Note that, except for small companies, switching to fully-remote working was the most likely outcome in our survey. There are good reasons for this: large business organisations are naturally more risk-averse and commonly need large contiguous office spaces that have to be fully closed for all of their employees to effectively contain the spread of the virus. On the other hand, many small companies had more remote-friendly organisational structures to begin with. In particular, start-ups have been known to promote a remote-first culture due to the apparent benefits of lower seed capital and broader options to recruit and pool talents together.

Twice as many developers in Western Europe compared to East Asia went fully remote.

Switching to remote working has been more common in Western regions.

Perhaps it comes as no surprise when looking at different regions to find a substantial gap between the East and the West. Our data shows that the Western regions, such as Western Europe and the Americas, have more readily facilitated remote working for their employees. For instance, 41% of Western European developers went fully remote, as opposed to only 20% in East Asia. This could be due to a combination of different factors.

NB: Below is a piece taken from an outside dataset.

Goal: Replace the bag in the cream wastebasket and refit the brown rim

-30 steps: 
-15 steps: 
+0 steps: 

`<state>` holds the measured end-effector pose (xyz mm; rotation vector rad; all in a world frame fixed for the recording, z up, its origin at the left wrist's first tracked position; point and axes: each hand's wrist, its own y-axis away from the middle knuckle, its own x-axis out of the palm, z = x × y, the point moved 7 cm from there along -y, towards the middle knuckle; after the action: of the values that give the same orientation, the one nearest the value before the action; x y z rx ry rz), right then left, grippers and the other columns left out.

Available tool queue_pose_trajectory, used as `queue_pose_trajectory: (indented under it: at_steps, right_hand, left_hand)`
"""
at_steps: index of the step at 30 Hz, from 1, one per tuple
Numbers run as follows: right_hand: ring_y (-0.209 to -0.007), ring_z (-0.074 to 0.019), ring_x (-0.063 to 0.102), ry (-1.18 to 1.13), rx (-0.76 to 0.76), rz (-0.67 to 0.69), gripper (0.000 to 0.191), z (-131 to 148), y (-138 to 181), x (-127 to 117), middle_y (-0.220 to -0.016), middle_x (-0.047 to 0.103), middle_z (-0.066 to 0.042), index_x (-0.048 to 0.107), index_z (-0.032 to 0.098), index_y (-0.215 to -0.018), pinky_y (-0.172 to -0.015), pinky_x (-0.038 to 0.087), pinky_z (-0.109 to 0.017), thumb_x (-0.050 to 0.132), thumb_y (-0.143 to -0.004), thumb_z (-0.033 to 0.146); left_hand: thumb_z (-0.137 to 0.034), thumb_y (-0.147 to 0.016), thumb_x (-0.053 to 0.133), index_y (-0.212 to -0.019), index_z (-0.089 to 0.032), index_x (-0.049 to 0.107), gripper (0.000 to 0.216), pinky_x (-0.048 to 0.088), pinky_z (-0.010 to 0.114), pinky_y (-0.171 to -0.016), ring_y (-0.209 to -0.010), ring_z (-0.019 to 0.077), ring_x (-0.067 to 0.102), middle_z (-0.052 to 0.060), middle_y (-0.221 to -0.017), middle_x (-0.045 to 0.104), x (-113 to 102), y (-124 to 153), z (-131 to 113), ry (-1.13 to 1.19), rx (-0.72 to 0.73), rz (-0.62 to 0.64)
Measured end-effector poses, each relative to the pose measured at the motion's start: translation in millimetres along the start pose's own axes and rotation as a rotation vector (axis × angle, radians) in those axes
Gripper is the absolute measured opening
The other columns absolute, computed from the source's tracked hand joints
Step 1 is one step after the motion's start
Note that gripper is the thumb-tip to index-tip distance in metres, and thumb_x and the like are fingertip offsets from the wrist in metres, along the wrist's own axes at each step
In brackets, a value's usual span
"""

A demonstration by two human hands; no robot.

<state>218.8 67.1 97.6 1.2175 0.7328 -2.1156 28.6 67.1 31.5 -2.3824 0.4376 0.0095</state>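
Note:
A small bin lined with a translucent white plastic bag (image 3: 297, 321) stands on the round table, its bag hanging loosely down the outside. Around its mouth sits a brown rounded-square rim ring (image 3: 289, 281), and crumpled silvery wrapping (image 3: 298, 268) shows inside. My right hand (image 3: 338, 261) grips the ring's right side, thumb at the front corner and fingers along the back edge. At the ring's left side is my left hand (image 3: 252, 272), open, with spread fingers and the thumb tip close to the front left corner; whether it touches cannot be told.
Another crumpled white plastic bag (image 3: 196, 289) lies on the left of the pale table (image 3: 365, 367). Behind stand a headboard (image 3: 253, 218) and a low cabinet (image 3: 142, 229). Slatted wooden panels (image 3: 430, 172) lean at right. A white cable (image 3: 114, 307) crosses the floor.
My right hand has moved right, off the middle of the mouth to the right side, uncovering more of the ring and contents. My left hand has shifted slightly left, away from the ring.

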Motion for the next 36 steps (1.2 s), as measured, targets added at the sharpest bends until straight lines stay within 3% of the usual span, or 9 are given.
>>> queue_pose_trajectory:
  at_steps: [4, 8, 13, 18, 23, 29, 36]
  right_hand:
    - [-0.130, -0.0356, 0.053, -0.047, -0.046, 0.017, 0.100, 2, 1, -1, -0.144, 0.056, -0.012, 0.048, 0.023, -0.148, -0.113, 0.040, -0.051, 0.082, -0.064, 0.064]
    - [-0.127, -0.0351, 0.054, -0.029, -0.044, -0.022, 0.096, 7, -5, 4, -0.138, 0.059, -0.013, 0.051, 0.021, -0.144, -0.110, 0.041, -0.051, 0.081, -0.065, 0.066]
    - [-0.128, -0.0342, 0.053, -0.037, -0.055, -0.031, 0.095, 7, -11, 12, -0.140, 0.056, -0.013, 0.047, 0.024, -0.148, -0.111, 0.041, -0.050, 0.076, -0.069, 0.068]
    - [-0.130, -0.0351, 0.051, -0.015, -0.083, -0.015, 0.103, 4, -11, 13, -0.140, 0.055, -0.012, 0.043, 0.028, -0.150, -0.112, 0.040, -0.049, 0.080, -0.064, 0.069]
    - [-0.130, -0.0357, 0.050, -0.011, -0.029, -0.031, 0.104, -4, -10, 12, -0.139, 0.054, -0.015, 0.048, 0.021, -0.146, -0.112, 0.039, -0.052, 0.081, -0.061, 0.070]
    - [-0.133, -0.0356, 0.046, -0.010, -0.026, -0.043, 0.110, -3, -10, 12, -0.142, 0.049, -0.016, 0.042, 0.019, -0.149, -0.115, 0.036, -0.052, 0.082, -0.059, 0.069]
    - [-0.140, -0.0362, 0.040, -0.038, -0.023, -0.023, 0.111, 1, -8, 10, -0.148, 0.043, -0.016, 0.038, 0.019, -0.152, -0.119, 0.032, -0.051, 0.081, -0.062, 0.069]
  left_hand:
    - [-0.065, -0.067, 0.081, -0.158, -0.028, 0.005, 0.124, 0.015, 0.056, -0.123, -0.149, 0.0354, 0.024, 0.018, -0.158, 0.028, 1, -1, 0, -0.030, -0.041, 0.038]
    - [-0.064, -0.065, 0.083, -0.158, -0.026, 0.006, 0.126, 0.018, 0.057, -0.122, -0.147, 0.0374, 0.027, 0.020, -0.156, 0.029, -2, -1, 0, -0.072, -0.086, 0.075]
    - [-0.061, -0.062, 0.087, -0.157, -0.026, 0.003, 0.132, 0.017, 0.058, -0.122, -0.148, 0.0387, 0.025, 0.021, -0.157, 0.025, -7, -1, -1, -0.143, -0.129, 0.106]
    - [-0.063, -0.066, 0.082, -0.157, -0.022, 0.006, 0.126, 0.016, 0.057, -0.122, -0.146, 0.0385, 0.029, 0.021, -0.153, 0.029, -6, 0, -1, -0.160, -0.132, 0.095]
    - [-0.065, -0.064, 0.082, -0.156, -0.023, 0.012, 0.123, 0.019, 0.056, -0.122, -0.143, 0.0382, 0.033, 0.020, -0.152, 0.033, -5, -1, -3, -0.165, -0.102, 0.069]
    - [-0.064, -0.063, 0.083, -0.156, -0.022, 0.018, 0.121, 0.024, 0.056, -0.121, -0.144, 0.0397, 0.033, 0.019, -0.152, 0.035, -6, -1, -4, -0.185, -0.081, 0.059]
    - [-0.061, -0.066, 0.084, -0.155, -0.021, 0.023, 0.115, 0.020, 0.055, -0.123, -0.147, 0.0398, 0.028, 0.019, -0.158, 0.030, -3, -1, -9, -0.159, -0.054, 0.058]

For example, pundits argue that many Asian countries score low for having the technological infrastructure deemed necessary to adapt to remote working conditions, such as having poor home-office equipment or internet connectivity that is sensitive to traffic surges. Yes, social factors may have partly played a role, as higher average household sizes and smaller apartments in emerging regions pose roadblocks to their own for employees to balance their work and home life.

The pandemic took a heavier toll on young learners.

Lastly, we looked at COVID-19’s impact on learners. 39% of 18- to 24-year olds stated that the way they study has not been affected during the pandemic. On the contrary, among those students aged 25 and over, 50% or more were not affected. Thus, an interesting trend emerges here, that especially younger learners had to adapt by becoming partly or fully remote. Our data offers one possible clue for this; younger learners are more likely enrolled in a formal degree program than older learners, who are more likely to be self-taught and are to be found burning the midnight oil with online courses and boot camps that have traditionally fostered remote ways of studying.